Please return only the lines from the one holding "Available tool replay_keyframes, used" through the one holding "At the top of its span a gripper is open", exactly as they appear in the records below, both ends included.

Data entries:
== Segment start ==

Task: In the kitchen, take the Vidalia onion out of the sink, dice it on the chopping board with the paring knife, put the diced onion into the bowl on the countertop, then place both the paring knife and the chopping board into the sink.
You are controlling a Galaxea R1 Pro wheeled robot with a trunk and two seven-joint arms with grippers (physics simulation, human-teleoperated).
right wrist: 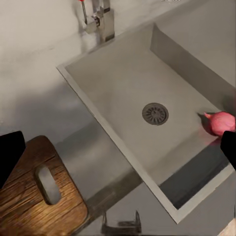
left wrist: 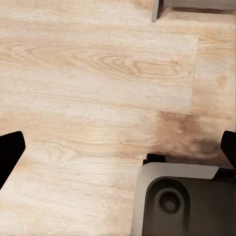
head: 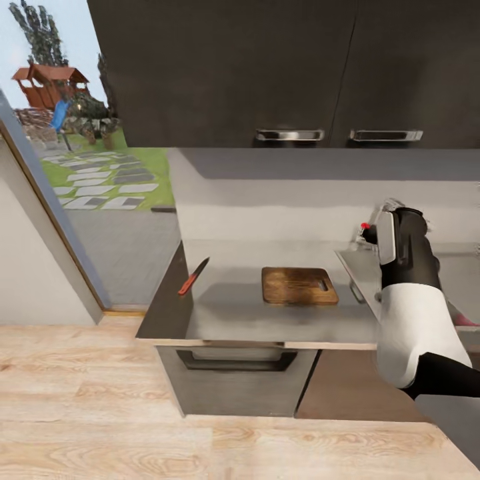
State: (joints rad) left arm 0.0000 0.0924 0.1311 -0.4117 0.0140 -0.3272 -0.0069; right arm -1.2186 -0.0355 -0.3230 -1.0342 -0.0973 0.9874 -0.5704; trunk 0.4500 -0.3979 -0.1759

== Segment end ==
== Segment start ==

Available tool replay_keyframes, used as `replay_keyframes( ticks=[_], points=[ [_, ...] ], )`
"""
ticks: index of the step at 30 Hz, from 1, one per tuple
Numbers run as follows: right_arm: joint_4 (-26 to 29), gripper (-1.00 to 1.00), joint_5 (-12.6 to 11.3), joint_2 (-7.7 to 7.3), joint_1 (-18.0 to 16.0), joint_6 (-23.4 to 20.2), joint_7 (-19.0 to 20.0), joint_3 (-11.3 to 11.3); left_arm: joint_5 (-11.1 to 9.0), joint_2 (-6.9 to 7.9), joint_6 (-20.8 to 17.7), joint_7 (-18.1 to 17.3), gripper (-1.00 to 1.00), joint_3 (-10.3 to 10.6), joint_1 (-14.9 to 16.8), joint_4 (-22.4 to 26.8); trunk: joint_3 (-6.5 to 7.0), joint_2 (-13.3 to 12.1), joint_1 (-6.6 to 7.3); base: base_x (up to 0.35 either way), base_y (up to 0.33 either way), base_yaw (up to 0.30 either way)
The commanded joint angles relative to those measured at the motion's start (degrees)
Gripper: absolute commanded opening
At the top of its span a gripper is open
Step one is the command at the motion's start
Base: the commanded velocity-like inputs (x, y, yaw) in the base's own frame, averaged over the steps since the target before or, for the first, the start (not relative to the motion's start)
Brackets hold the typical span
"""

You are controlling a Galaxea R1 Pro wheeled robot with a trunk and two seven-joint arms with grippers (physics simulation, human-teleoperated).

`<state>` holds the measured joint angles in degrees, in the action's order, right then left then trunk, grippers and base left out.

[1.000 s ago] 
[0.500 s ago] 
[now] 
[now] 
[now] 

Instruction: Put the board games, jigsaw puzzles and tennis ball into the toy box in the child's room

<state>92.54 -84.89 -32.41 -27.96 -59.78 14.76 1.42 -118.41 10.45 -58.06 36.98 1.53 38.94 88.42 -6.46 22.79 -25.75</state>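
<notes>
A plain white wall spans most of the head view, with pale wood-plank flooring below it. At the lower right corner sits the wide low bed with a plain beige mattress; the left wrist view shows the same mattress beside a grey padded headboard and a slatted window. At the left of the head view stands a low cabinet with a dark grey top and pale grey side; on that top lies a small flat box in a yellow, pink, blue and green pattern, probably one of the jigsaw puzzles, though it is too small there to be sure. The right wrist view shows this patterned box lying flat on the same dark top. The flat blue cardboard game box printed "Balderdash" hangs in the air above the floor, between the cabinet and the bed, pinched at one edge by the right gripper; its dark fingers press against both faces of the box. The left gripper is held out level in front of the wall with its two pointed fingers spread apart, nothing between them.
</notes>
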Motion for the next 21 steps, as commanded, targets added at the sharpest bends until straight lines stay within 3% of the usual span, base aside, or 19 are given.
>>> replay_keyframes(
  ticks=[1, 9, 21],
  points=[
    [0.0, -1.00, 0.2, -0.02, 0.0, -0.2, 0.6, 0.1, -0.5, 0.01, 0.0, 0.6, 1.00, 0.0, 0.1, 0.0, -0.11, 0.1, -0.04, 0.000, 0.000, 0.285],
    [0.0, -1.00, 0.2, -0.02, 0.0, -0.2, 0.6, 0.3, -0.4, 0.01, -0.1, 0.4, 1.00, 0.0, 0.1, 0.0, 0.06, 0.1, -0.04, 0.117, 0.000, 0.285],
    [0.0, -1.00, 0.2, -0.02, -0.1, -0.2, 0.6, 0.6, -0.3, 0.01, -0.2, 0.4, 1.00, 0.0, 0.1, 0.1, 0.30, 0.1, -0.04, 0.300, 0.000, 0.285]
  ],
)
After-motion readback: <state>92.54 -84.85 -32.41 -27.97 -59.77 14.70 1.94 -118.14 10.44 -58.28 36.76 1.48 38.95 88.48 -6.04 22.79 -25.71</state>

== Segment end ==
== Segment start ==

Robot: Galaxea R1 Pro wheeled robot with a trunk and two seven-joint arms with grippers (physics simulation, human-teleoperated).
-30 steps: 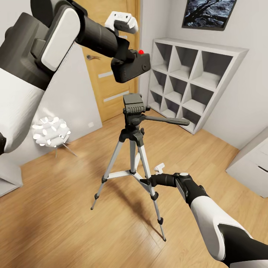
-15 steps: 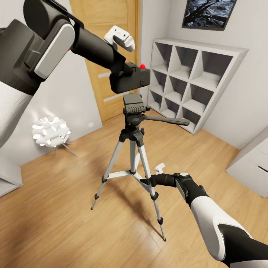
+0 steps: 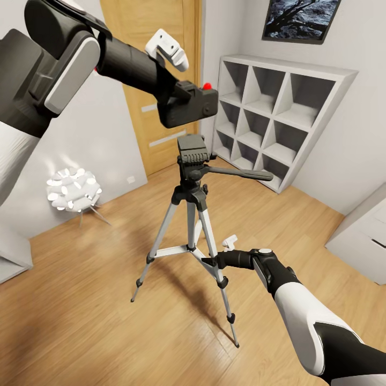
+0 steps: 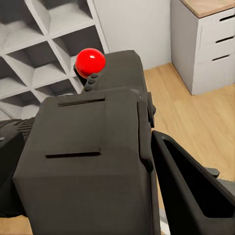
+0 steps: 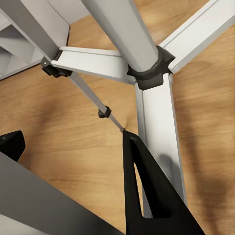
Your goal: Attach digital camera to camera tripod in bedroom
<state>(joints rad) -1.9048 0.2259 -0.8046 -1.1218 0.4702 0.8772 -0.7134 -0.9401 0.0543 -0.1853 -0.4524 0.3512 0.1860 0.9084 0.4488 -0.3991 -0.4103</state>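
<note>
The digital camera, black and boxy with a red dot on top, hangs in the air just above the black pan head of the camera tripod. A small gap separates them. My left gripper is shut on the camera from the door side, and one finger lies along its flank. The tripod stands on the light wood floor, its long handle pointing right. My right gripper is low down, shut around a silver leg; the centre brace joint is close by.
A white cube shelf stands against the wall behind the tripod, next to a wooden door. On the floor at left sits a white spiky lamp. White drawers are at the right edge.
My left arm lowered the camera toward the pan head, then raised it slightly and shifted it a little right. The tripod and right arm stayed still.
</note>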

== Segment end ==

# Solution for this problem:
Available tool replay_keyframes, used as `replay_keyframes( ticks=[_], points=[ [_, ...] ], )`
"""
ticks: index of the step at 30 Hz, from 1, one per tuple
Numbers run as follows: right_arm: joint_4 (-26 to 29), gripper (-1.00 to 1.00), joint_5 (-12.6 to 11.3), joint_2 (-7.7 to 7.3), joint_1 (-18.0 to 16.0), joint_6 (-23.4 to 20.2), joint_7 (-19.0 to 20.0), joint_3 (-11.3 to 11.3); left_arm: joint_5 (-11.1 to 9.0), joint_2 (-6.9 to 7.9), joint_6 (-20.8 to 17.7), joint_7 (-18.1 to 17.3), gripper (-1.00 to 1.00), joint_3 (-10.3 to 10.6), joint_1 (-14.9 to 16.8), joint_4 (-22.4 to 26.8); trunk: joint_3 (-6.5 to 7.0), joint_2 (-13.3 to 12.1), joint_1 (-6.6 to 7.3); base: base_x (up to 0.35 either way), base_y (up to 0.33 either way), base_yaw (up to 0.30 either way)
The commanded joint angles relative to those measured at the motion's start (degrees)
Gripper: absolute commanded opening
At the top of its span a gripper is open

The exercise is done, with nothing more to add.